* [TASK INSTRUCTIONS]: Among the entries below, count the lines that contain the word "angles". Write down only the total.

=== RECORDED DATA ===

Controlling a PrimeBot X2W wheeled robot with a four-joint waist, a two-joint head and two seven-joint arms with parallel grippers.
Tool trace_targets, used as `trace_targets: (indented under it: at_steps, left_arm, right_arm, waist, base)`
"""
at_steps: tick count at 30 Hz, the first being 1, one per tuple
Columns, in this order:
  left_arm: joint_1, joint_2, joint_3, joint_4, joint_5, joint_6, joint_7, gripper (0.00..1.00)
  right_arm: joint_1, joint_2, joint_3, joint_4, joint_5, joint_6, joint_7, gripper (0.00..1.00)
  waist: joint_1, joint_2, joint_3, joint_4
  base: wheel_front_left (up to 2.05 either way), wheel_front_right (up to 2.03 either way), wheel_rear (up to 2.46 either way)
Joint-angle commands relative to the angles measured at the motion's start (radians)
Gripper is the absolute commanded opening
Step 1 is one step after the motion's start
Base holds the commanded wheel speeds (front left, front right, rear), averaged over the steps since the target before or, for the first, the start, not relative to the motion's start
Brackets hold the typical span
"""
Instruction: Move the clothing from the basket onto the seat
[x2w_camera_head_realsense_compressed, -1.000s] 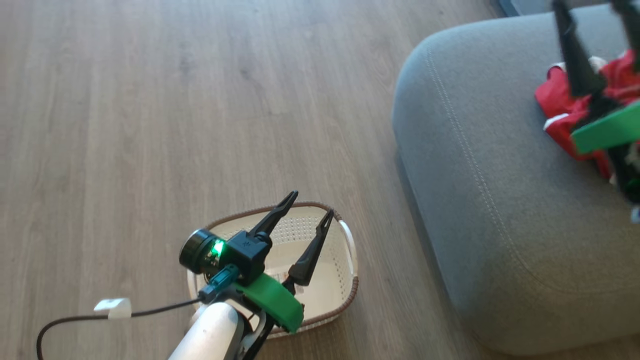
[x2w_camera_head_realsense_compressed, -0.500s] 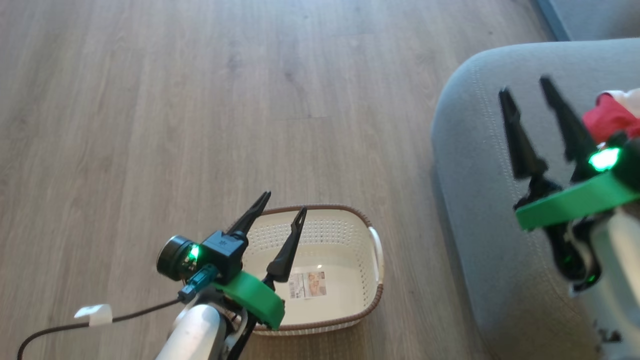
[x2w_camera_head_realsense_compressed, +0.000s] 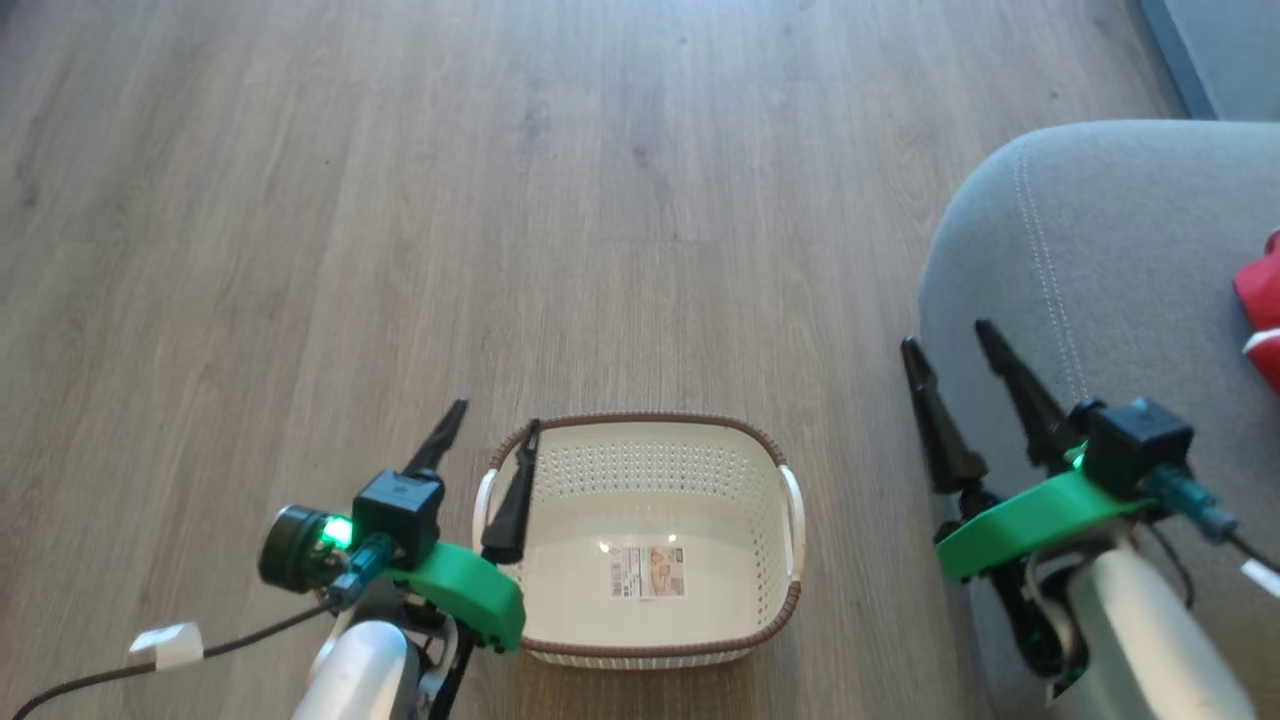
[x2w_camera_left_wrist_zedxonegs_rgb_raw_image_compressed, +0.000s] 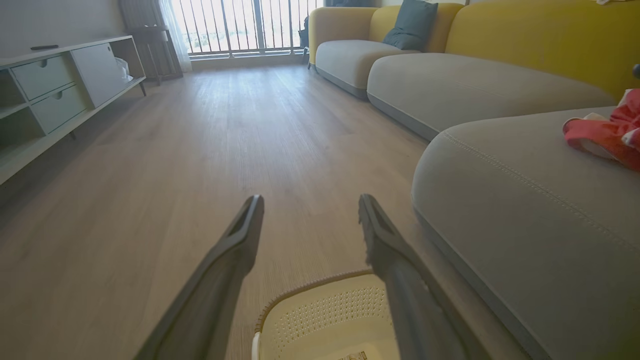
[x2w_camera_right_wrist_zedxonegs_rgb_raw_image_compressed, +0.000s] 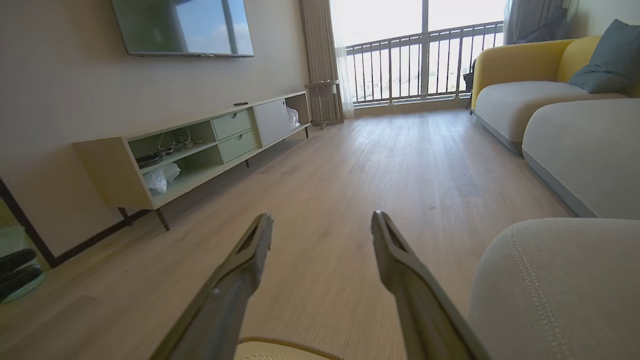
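One wood floor (x2w_camera_head_realsense_compressed: 300, 200); basket (x2w_camera_head_realsense_compressed: 650, 470) beside grey seat (x2w_camera_head_realsense_compressed: 1100, 250); clothing (x2w_camera_head_realsense_compressed: 1265, 300) on seat.

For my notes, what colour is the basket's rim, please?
The basket's rim is brown; clearest in head view.

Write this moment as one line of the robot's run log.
clothing: on seat | basket: only a label inside | left end effector: open, over basket's left side | right end effector: open, empty, beside seat's edge
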Motion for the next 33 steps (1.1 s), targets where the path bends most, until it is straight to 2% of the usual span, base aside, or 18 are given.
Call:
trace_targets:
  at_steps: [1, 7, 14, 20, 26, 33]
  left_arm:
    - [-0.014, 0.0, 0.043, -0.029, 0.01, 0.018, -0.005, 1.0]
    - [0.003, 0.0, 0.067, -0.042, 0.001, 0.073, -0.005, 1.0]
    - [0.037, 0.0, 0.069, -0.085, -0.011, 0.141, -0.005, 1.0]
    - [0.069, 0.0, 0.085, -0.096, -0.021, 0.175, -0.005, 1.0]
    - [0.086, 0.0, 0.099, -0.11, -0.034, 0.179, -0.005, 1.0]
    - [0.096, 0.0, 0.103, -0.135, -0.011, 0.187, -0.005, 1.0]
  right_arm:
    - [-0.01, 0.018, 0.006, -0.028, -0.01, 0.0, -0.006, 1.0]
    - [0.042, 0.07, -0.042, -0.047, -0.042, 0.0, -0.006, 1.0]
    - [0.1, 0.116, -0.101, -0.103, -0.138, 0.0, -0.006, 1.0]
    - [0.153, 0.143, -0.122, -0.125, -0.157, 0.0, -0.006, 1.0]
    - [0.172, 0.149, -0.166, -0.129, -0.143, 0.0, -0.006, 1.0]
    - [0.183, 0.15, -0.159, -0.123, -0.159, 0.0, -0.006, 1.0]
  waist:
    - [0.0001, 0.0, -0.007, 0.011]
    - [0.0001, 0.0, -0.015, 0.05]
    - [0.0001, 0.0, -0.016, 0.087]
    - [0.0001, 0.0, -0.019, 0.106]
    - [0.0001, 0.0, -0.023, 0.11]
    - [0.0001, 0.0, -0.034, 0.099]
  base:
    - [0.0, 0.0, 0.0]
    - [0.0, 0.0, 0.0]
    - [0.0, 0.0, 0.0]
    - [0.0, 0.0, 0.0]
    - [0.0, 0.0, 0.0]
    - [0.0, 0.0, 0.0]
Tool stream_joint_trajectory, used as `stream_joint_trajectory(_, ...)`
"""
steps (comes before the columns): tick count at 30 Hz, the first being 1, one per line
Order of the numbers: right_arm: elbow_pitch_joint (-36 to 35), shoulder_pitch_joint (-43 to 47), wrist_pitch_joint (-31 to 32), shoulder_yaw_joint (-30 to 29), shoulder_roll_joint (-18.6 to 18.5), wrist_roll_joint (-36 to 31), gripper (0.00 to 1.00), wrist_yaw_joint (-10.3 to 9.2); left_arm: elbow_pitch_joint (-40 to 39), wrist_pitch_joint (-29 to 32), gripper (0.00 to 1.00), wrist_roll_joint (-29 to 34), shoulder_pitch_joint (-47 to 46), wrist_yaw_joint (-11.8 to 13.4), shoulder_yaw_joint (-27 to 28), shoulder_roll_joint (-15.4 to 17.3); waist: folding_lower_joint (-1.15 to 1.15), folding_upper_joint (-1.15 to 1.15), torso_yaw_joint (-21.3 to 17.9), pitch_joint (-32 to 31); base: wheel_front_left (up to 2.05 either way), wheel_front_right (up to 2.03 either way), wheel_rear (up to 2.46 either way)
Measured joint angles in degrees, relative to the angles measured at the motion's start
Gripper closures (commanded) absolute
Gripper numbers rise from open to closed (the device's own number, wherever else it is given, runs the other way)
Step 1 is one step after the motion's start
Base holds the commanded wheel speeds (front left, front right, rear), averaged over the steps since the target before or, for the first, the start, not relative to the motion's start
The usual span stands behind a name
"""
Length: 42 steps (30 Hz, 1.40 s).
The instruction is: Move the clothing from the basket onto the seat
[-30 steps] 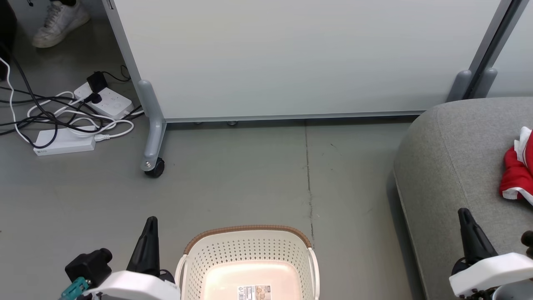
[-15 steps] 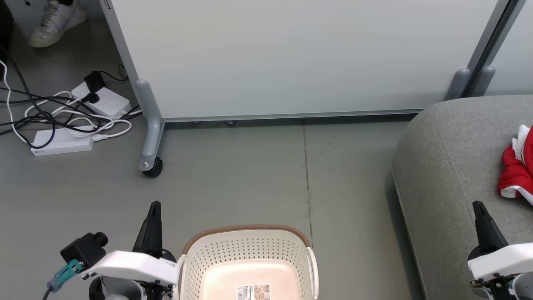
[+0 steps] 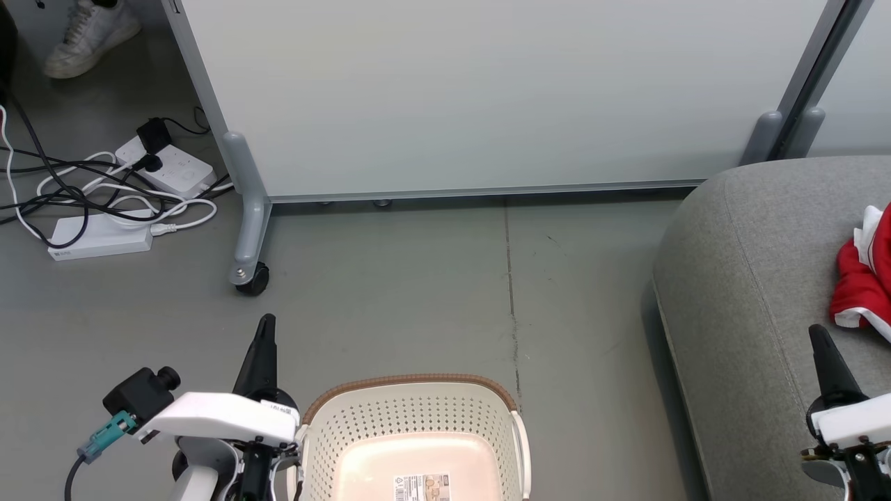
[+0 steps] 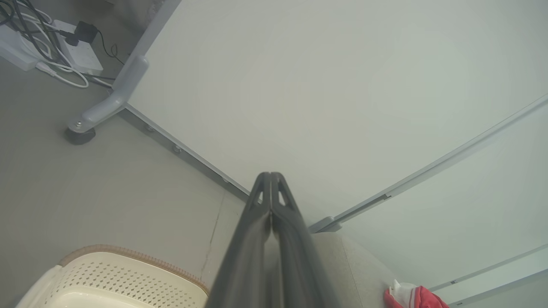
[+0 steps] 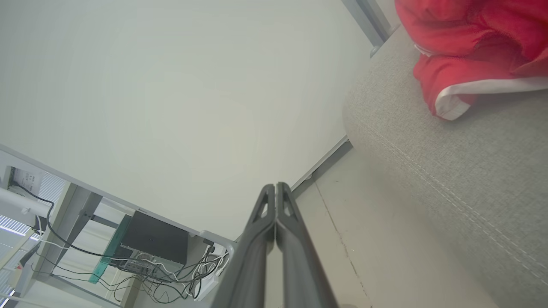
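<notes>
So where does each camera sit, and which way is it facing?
Head view: on the robot's head, facing forward and down at the floor, basket and seat; left fingers and right fingers show.
Left wrist view: on the left wrist, looking along its shut fingers at the partition.
Right wrist view: on the right wrist, along its shut fingers, beside the clothing.
Shared: both wrist views catch partition, seat and clothing.

Beside the matt, dark left gripper (image 3: 266, 321), the basket (image 3: 418, 417) is perforated cream plastic, slightly glossy inside. By the right gripper (image 3: 818, 332), the seat (image 3: 738, 292) is matt grey woven cloth and the clothing (image 3: 860, 292) soft red fabric.
</notes>
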Motion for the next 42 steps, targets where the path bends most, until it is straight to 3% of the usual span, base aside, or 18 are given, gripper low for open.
stream_joint_trajectory(42,7.89,-6.99,4.5,-6.77,-1.51,23.62,1.0,-0.04,8.21,2.8,1.0,-23.08,-9.95,-4.92,-0.52,-2.25,0.0,0.0,-0.92,0.56,0.0,0.0,0.0)
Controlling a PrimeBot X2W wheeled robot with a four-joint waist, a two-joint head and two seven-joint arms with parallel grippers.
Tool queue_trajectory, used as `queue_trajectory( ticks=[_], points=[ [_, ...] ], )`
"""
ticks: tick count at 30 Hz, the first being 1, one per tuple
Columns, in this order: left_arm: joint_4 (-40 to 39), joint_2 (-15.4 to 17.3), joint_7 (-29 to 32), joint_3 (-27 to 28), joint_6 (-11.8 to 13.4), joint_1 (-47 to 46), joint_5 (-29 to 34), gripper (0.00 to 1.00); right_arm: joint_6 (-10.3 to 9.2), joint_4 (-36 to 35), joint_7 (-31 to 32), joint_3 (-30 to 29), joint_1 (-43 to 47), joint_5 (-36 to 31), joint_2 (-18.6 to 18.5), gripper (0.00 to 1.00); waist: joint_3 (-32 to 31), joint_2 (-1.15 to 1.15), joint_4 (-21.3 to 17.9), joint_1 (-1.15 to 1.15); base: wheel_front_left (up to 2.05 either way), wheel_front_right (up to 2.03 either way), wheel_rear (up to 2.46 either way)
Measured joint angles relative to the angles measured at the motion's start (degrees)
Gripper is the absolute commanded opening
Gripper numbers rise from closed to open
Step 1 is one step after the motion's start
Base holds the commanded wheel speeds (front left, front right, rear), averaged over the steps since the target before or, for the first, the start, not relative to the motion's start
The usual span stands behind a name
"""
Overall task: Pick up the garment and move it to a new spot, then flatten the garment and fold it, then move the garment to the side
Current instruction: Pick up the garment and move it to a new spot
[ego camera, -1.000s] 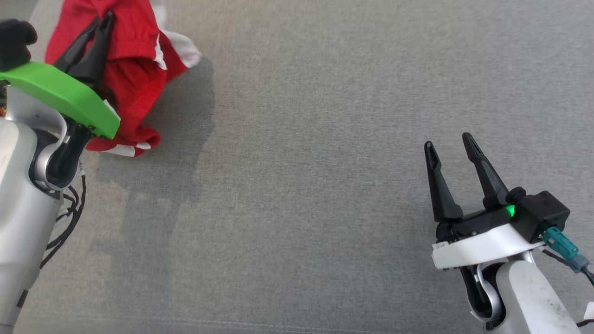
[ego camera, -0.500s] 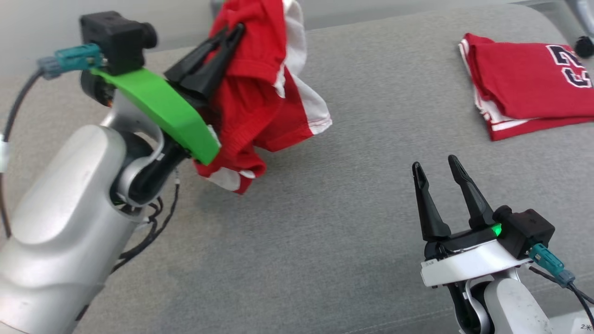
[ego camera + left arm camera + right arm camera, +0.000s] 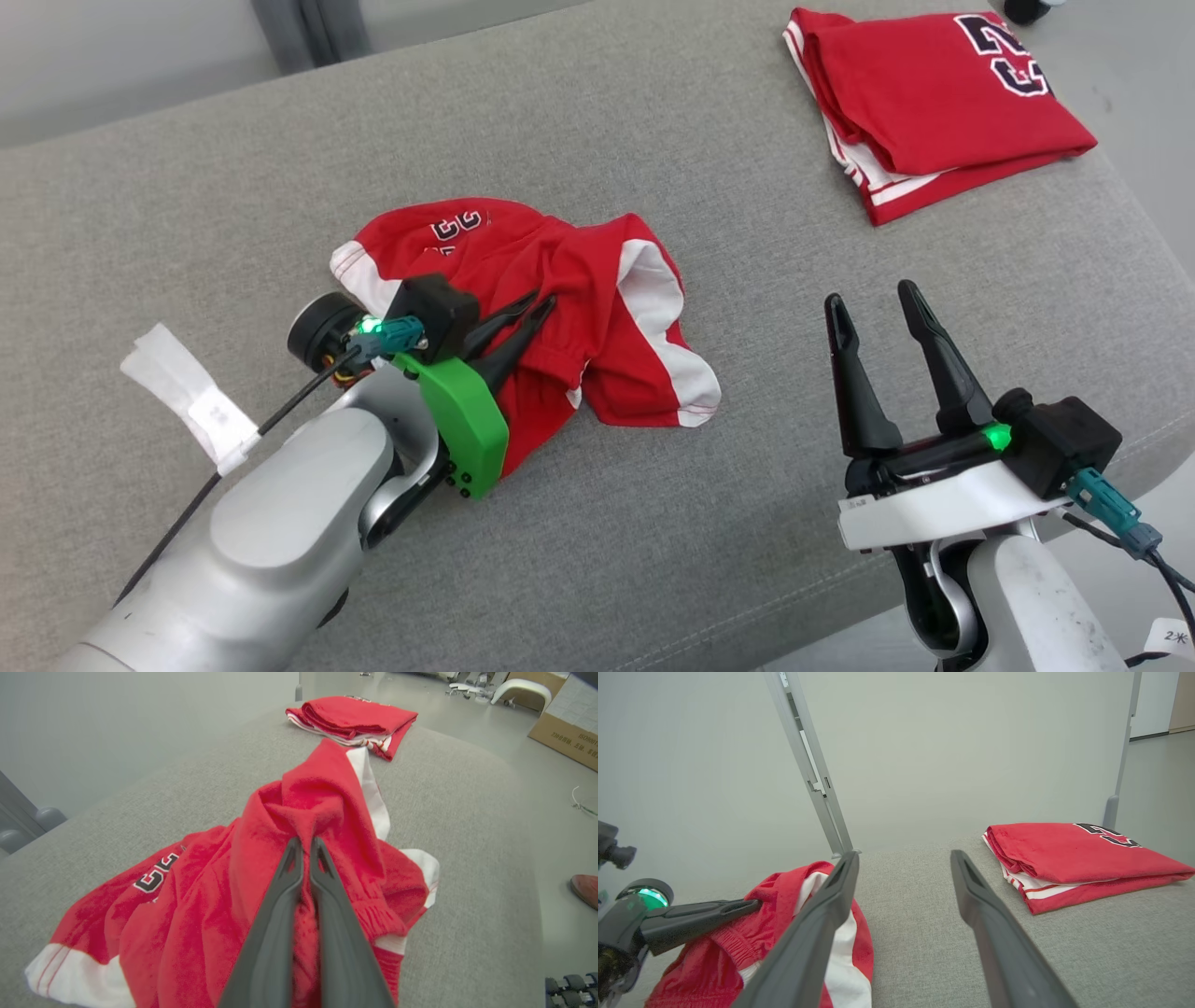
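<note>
The red garment (image 3: 597,280) lies crumpled on the grey padded surface (image 3: 653,560), a little left of the middle, with its white trim and part of a black number turned upward. The left gripper (image 3: 541,301) is closed tight on a ridge of the red cloth. In the left wrist view this ridge rises like a small tent to the finger tips, while the rest of the cloth spreads on the padding. I think the open middle was chosen because both arms can reach around the cloth there. The right gripper (image 3: 868,294) waits to the right of the garment, apart from it, with its fingers spread wide and nothing between them. It seems ready to take an edge for the flattening. A folded red jersey (image 3: 934,103) rests at the far right corner, well apart, probably kept aside so that the middle is free.
</note>
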Motion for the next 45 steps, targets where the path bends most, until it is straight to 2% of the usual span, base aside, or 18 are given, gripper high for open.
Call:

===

* [ANSWER SECTION]: 3